President Obama's First Year, Pt. 2: The Economy and Recession (and MBA Follies #)

Right out front, this blogger believes one or more large banking/investment companies short-sold America into a recession. Maybe the same dynamics accounted for the Great Depression of the 30's, maybe not. However, this time around the culprits are for the most part self-admitted short sellers, but they claim, so far, they didn't do anything wrong (which claim might be supported on one of those in-crowd, yes-there-is-a-fox-in-the-henhouse-but-it's-here-to-keep-the-peace kind of rationales).

"Short-selling"? Essentially, the money sector principals (e.g., Goldman Sachs, JP Morgan-Chase) while agressively selling the sub-prime derivatives of shaky motgages, were betting those same derivatives would fail. The big trick, though, was different departments in the same companies were engaging in these cross-interest activities, which was supposed to protect these oompanies from conflict of interest which is a mild way of saying they hoped to stay out of jail for inside trading.
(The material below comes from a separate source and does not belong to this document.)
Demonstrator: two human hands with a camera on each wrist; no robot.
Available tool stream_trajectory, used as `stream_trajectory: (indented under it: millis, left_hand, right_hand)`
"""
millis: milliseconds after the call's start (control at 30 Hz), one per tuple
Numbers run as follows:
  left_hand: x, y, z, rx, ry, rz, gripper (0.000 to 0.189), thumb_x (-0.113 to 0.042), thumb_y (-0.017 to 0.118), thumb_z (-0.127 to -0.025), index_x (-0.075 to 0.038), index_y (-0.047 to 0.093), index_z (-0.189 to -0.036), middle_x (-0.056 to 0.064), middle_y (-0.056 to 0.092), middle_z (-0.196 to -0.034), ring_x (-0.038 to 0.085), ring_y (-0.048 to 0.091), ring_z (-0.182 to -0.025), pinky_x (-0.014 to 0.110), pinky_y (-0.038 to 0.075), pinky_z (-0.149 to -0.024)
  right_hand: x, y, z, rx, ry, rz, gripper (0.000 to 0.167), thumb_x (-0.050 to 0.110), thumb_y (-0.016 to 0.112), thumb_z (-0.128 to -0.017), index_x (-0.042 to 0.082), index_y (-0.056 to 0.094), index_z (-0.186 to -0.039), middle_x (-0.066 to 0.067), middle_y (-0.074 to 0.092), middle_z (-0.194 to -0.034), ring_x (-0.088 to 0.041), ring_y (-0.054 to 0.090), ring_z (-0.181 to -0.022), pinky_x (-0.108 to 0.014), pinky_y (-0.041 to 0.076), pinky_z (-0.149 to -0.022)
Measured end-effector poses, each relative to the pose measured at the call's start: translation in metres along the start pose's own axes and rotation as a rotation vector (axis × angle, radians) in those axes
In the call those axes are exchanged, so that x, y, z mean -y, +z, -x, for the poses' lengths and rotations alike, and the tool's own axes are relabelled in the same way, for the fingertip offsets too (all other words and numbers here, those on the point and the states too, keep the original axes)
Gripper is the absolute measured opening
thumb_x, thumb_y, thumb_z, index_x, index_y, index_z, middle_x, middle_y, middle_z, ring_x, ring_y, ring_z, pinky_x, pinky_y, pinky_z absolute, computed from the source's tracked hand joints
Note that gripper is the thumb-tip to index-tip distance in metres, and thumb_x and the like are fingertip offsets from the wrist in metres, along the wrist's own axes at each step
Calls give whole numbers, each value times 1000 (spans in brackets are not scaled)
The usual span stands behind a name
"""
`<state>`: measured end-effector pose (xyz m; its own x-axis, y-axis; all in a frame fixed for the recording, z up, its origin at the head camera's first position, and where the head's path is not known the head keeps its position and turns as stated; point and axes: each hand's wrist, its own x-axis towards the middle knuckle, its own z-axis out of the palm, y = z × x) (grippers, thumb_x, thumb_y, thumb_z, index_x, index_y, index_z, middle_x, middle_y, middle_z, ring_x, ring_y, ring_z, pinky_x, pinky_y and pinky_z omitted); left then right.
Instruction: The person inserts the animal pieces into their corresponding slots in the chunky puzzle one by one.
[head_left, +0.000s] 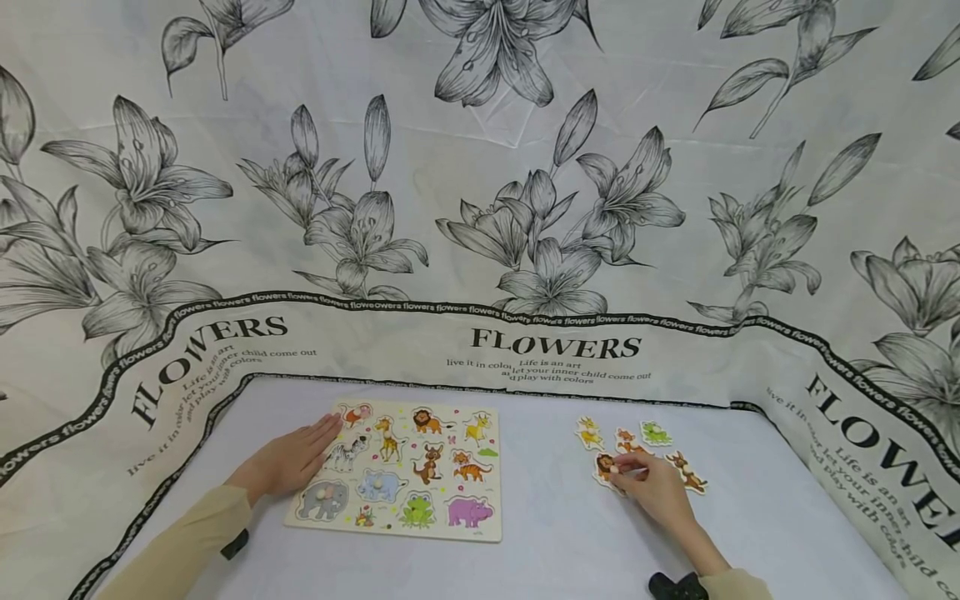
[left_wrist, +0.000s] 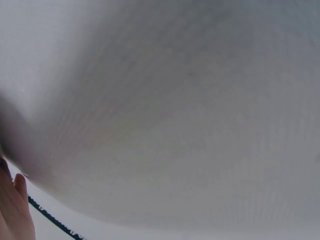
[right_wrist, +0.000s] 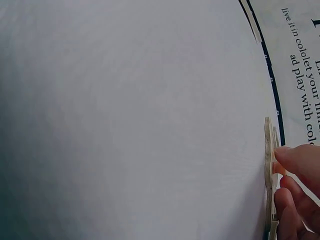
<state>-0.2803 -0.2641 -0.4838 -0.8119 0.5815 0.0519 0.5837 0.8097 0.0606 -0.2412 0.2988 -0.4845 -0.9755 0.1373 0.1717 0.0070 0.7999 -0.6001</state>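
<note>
My left hand (head_left: pixel 295 458) lies with straight fingers along the left edge of a wooden animal puzzle board (head_left: pixel 441 533). Only part of that hand (left_wrist: pixel 15 210) shows at the lower left of the left wrist view. On the board, an elephant piece (head_left: pixel 322 500) and a blue animal piece (head_left: pixel 378 485) have knobs. To the right, my right hand (head_left: pixel 660 492) pinches a lion puzzle piece (head_left: pixel 603 465) between thumb and fingers. In the right wrist view, the fingertips (right_wrist: pixel 290 155) are at the small orange knob of a wooden piece (right_wrist: pixel 268 165) seen edge-on.
Around my right hand lie a yellow animal piece (head_left: pixel 588 432), an orange piece (head_left: pixel 627 439), a frog piece (head_left: pixel 656 432) and a kangaroo piece (head_left: pixel 688 475). A flower-printed cloth (head_left: pixel 555 350) rises behind and beside the white tabletop (head_left: pixel 555 500).
</note>
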Motion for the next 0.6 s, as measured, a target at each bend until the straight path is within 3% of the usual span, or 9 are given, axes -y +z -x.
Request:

So the key point of this preface is the question: did G-S, and/or JPMC banking departments "cross the hall" and discuss their sub-primes with their brother departments, the special investment groups, who were structuring and touting their own investment issues whose eventually stupendous financial success depended on the eventual tanking of the sub-primes. (Take a breath.)
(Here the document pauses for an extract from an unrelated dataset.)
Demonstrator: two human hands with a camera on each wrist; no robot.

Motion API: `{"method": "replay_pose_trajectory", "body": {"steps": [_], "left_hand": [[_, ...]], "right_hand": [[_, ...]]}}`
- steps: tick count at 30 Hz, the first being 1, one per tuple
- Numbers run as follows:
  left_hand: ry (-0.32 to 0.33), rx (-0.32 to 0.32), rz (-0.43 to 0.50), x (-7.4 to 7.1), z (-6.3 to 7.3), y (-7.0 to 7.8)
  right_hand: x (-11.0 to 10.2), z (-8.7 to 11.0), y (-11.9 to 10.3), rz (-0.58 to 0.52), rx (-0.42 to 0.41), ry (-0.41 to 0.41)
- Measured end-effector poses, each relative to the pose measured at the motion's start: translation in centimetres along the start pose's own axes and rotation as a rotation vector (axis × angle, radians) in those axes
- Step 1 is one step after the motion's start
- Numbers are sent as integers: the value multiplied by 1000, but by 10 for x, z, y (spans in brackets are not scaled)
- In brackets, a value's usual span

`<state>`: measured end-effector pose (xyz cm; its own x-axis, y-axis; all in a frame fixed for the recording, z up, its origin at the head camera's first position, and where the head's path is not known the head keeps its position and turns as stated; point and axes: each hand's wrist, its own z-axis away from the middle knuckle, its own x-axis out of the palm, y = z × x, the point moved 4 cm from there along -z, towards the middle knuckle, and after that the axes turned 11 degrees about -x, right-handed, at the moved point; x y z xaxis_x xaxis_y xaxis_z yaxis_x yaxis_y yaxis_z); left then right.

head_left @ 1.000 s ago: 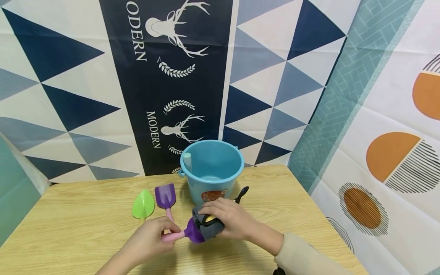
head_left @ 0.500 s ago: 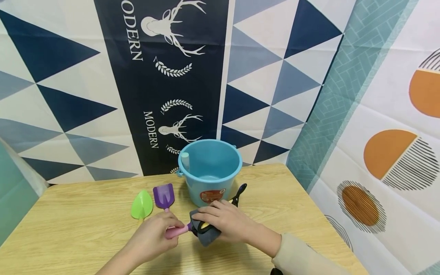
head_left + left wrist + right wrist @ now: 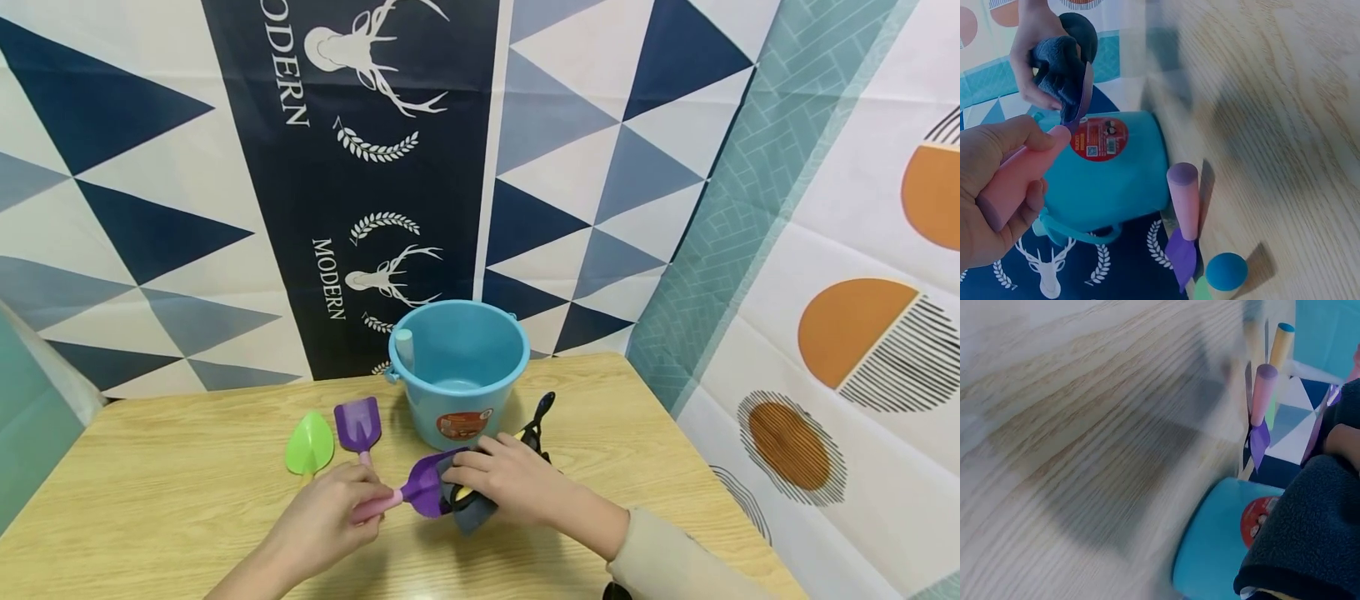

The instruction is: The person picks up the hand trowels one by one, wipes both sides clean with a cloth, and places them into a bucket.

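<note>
On the left side of the wooden table (image 3: 172,500), a green shovel (image 3: 309,443) lies beside a purple shovel (image 3: 357,423), near your left hand (image 3: 330,517), whose fingers curl round the pink handle of a second purple shovel (image 3: 422,492) held above the surface. In front of the blue bucket (image 3: 450,408), your right hand (image 3: 513,479), fingers curled over a dark grey cloth (image 3: 474,517), holds the fabric against the raised blade.
</note>
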<state>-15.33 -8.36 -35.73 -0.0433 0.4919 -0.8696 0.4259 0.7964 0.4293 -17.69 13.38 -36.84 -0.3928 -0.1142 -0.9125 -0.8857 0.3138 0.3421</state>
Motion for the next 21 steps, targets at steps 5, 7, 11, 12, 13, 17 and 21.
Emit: {"method": "replay_pose_trajectory", "body": {"steps": [5,7,11,12,13,17,21], "left_hand": [[40,13,-37,0,2,-3],[30,0,-39,1,1,-3],[-9,-20,-31,3,-2,-1],[-23,-18,-27,4,-2,1],[-33,-11,-25,5,-3,2],[-41,43,-30,7,-4,8],[-10,73,-38,7,-2,7]], "right_hand": [[2,6,6,-3,46,-42],[1,6,6,-7,52,-20],[-4,-1,3,6,23,55],[-6,-3,2,12,10,71],[-7,-6,1,21,-3,79],[-9,-13,-3,57,-26,77],[-13,-16,-4,89,-17,63]]}}
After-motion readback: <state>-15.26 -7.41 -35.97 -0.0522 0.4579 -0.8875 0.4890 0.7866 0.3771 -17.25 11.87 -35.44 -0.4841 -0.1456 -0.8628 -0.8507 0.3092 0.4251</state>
One assumes any congressional "look-see" commission will begin with finding if cross-talk happened. But one never knows does one?
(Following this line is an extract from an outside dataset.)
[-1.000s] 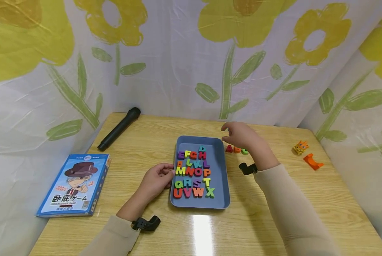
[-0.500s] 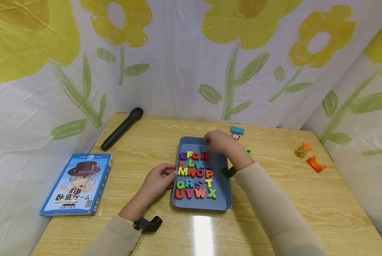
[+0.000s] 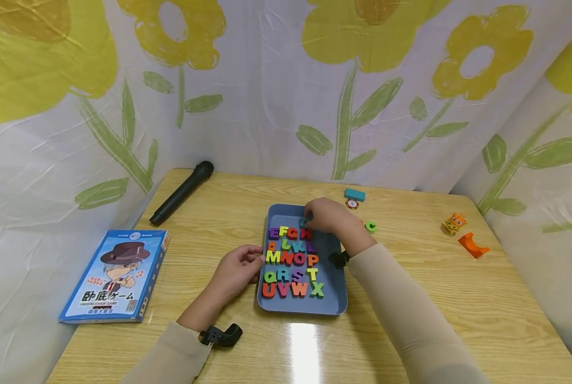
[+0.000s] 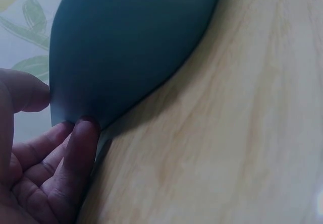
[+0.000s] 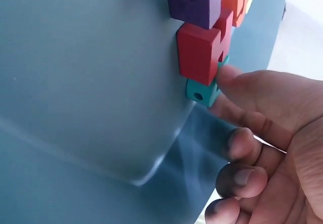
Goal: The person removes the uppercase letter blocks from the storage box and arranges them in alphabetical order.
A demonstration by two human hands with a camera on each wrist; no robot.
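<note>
A blue-grey tray (image 3: pixel 331 298) holds several rows of coloured toy letters, from a purple E (image 3: pixel 274 233) near the far end to a green X (image 3: pixel 317 290) near the front. My left hand (image 3: pixel 238 271) grips the tray's left edge; in the left wrist view, its thumb and fingers meet the wall near the rim. Over the tray's far end, my right hand (image 3: pixel 331 216) pinches a teal letter D (image 5: pixel 201 92) between thumb and index finger, beside the red H (image 5: pixel 199 52). The other right fingers are loosely curled. In the head view this hand covers most of the D.
Right of the tray lies a green C (image 3: pixel 370 227). Behind it are a teal block (image 3: pixel 355 194) and a round chip (image 3: pixel 352 204). An orange figure (image 3: pixel 454 224) and orange curved piece (image 3: pixel 473 245) lie far right. A black microphone (image 3: pixel 182 193) and blue game box (image 3: pixel 115 277) stand left.
My right hand has moved left and toward me, from above the loose letters beside the tray to the D inside it. My left hand stays on the tray's edge.
</note>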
And just why did the sub-prime market tank? Well, mainly because of the MBA Folly of assuming real estate prices would climb forever. (As if the "dot-com" tanking had happened in another universe.) But then there was another factor that played a big-big factor in blinding good-minded MBA types - the Magic Formula. Just about every business fairy tale in the last 20 years has a magic formula tucked somewhere down in the bedding. And, MBA types do love their formulas...makes thing so tidy and easy to remember. This magic formula was not understood, or it was misunderstood or it was just quoted by name just to look savvy, by nearly everyone. Plus, plus, the formula wasn't even developed by a business type, just a small-world-view mathematician...and you know how dweeby they can be.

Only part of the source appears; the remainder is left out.